As the Republican presidential campaigns descend to ever-greater depths of schoolyard scrapping, I can’t help but recall some of the uglier spots in the devolution of the Southern Baptist Convention, when angry voices from the far right rose up to drown out and ultimately depose the more moderate leaders ofĀ the Convention establishment.
I thought of this after noticing a Facebook post from Timothy Brock, who noted that Ralph Elliott turned 91 last week. While younger folk (especially those who don’t read Baptist history) wouldn’t know his name, Elliott’s scholarship and his willingness to share it provided the spark that ignited a tinderbox of fundamentalist sentiment leading to the ultimate upheaval and transformation of the Convention.
Elliott was a pioneer professor at the new Midwestern Baptist Theological Seminary in Kansas City, which was founded in 1957. In 1961, ElliottĀ published a book — through the SBC’s Broadman Press — called The Message of Genesis. In the book, ElliottĀ employed very normative elements of historical criticism, which included an analysis of sources underlying the Pentateuch, along with observations that some of the stories in Genesis 1-11 could be more metaphorical than factual.

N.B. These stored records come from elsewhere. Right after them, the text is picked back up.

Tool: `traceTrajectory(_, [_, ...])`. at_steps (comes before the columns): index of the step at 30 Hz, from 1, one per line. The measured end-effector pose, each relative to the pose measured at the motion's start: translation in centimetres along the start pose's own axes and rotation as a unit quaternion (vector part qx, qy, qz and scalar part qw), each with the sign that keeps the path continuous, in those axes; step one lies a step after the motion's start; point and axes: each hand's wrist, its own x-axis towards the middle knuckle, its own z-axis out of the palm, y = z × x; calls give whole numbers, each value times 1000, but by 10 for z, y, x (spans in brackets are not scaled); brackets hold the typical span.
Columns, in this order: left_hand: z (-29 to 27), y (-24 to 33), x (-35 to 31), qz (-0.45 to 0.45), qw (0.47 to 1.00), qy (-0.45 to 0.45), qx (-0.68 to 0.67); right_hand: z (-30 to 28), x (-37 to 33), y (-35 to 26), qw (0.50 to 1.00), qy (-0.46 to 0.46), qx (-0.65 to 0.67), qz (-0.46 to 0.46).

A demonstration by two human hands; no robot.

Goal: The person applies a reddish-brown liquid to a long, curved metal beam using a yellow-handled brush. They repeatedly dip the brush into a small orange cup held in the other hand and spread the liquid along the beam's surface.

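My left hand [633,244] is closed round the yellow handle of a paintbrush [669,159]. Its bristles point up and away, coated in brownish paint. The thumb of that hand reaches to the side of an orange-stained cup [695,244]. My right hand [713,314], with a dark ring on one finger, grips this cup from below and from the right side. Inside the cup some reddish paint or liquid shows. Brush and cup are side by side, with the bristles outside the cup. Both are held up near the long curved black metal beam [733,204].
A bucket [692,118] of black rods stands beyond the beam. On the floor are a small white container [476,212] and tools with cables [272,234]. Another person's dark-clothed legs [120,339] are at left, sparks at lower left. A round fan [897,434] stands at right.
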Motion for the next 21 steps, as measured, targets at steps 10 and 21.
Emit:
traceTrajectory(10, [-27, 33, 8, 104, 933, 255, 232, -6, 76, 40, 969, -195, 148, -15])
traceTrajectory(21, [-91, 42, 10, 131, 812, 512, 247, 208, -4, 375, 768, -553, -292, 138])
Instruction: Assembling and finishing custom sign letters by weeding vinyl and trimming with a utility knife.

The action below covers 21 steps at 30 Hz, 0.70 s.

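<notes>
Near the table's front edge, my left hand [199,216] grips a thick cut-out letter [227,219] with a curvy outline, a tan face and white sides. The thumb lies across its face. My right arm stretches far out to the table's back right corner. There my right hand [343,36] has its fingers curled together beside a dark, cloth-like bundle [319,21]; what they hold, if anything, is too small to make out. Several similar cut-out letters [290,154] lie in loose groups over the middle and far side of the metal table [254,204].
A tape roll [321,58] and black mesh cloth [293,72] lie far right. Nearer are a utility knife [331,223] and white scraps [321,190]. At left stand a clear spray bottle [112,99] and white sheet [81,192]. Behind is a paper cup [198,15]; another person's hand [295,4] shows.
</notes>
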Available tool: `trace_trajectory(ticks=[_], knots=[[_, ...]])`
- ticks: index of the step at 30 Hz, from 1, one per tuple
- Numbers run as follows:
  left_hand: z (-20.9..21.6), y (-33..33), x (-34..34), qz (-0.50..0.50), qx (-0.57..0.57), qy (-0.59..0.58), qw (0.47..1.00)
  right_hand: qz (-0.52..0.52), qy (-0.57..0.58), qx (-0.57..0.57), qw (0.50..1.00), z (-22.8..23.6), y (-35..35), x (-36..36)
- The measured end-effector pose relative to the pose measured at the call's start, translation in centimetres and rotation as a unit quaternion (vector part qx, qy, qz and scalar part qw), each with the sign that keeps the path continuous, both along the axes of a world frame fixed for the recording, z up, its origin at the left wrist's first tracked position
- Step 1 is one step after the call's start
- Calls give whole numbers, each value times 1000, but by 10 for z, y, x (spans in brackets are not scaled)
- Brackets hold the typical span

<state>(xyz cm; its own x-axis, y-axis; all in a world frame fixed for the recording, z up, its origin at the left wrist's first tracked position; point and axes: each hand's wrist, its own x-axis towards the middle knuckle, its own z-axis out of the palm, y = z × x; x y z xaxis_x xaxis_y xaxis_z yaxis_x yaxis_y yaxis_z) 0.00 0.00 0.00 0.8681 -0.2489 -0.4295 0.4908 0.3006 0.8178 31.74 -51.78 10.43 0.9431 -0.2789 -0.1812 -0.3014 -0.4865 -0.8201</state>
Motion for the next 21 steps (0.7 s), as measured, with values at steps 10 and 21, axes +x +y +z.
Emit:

That was too much for fundamentalists, who called for Elliott to be fired and for Broadman Press (a subsidiary of what was then called the Sunday School Board) to withdraw the book. Elliott was dismissed from Midwestern Seminary, not for having written the book, but for standing by it, re-issuing it through another publisher against the seminary president’s wishes. It should be noted that most of Elliott’s colleagues teaching biblical studies in the seminaries held similar views regarding the value of higher critical methods of Bible study, but they tended to be less outspoken about it.
The conflict had far-reaching ramifications: the resulting “Elliott Controversy” and the Convention leadership’s attempts to smooth the waters led to the appointment of a committee chaired by Herschel Hobbs, and the 1963 revision of the 1925 Baptist Faith and Message. The new “BF&M” tweaked a few sections, but still allowed room for interpretation and honored the hallmark Baptist tenet of “the priesthood of the believer.” Those who were most troubled by what they saw as a “leftward drift” in the seminaries were not placated.
A commentary on the Bible’s opening book became the genesis of another controversy in 1969 when the first volumes of the Broadman Bible Commentary were released. Volume 1 included introductory articles and commentaries on Genesis and Exodus. The section on Genesis was written by English Baptist G. Henton Davies, who also employed methods of critique and analysis that were widely accepted among biblical scholars, including the very defensible hypothesis that multiple sources lay behind the development of Genesis and many other biblical books.
While that was enough to generate controversy among those who held to the conviction that Moses wrote the entire Pentateuch, Davies also questioned whether God really told Abraham to sacrifice Isaac. Davies could not imagine that God would ever do such a thing, and argued that Abraham, deep in his psyche, must have convinced himself that God expected such a sacrifice. The resulting outcry forced Broadman Press to recall the volume and have it rewritten by Southern Baptist Theological Seminary professor Clyde T. Francisco, who also employed critical methods but used more acceptable language and didn’t question God’s role in the near-sacrifice of Isaac. Criticism of the original volume continued to be cited in the run-up to the well documented fundamentalist “takeover” of the Convention that began with the presidential election of 1979 and culminated with a wholesale revision of the Baptist Faith and Message in 2000, giving it a wholly conservative slant.
As the Republican establishment scrambles vainly to prune back branches that have grown wild over the past decade, they might learn from Baptists that it’s very hard to manage a mass of people who are ill-informed, strongly-opinionated, amenable to hot-headed rhetoricĀ — and armed with the power to vote.